## Exercise requirements
From the listing below, output only the lines starting at the line that has "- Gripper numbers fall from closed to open" and ending at the line that has "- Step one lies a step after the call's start", exactly as they appear, ends included.
Data block Block Start
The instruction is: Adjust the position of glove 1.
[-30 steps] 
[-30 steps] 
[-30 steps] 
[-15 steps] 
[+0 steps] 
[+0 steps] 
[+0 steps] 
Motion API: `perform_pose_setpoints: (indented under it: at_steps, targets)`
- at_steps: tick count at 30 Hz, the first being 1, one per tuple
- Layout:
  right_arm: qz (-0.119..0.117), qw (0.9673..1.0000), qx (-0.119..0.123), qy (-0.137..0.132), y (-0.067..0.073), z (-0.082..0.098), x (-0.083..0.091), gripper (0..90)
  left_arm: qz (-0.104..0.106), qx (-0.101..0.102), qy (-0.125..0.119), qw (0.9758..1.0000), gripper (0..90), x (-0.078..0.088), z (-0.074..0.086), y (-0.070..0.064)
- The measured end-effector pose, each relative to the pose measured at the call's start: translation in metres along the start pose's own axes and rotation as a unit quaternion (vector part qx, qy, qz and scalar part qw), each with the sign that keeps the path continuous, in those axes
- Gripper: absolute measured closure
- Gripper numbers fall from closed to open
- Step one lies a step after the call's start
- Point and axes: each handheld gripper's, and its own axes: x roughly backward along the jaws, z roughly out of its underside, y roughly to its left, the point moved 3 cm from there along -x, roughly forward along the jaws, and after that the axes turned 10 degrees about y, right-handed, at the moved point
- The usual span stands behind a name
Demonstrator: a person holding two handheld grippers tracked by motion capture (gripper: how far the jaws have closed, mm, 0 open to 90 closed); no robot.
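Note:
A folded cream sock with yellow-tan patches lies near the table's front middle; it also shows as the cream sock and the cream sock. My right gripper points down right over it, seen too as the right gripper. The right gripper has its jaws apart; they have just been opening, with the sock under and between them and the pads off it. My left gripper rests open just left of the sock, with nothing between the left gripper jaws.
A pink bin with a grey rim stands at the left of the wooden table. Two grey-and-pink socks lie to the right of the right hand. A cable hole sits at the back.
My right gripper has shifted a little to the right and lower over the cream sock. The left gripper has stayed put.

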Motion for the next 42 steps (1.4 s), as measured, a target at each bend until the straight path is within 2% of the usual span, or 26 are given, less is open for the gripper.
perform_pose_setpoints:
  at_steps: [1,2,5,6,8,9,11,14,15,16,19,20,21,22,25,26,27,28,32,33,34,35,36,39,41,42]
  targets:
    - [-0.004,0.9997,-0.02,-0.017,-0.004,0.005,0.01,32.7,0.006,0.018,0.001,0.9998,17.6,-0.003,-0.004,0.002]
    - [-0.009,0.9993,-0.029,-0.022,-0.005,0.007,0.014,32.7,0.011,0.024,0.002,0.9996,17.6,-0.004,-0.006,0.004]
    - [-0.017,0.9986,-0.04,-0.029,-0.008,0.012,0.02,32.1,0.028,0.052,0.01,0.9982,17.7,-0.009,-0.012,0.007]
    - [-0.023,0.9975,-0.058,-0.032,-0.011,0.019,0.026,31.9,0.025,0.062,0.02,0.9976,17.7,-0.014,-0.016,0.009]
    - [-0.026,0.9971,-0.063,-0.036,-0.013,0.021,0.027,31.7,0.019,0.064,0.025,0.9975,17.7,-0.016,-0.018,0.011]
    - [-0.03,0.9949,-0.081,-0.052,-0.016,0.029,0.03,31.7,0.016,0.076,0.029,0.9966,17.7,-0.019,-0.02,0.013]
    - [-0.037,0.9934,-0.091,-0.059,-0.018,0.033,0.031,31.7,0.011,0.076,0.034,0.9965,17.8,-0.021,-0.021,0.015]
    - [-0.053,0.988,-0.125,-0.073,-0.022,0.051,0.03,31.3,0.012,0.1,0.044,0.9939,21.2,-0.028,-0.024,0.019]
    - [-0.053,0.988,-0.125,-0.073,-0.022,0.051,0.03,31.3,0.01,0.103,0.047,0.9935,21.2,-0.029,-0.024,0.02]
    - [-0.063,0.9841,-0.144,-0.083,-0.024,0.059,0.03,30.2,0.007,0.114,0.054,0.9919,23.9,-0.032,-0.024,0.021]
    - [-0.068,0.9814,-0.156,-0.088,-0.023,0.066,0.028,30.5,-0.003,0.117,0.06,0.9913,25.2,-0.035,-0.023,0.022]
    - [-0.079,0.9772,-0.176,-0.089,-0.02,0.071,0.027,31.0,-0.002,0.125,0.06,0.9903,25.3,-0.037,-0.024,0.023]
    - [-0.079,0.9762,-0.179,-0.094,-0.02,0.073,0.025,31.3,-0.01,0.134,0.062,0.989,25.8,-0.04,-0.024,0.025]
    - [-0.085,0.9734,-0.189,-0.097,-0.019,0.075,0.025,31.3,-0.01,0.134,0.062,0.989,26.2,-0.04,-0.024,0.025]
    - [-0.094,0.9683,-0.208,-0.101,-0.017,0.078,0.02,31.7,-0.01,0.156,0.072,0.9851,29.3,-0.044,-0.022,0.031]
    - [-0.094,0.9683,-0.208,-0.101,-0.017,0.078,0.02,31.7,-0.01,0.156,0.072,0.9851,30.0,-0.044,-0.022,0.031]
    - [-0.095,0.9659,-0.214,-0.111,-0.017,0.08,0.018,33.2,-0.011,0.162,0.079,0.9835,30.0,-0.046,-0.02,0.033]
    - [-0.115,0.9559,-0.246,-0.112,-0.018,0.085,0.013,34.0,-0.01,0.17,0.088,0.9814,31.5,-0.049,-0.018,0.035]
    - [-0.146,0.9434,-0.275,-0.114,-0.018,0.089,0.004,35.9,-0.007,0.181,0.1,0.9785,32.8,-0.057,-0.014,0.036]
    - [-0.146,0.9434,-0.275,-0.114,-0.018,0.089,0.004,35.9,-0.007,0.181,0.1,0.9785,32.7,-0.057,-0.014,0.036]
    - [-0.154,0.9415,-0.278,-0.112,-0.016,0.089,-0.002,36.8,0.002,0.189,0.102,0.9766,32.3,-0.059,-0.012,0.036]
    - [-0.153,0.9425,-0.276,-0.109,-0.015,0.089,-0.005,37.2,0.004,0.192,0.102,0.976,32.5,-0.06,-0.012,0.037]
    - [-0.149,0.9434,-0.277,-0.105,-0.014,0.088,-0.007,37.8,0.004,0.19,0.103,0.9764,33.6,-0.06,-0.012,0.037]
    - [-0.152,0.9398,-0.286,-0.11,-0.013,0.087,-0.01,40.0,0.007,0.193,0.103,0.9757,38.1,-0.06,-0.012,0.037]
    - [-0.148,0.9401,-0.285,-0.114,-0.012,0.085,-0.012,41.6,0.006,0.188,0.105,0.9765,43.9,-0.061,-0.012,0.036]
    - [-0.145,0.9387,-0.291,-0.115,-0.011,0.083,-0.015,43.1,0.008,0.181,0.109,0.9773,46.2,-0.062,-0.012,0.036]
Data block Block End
## Your response
- Gripper numbers fall from closed to open
- Step one lies a step after the call's start

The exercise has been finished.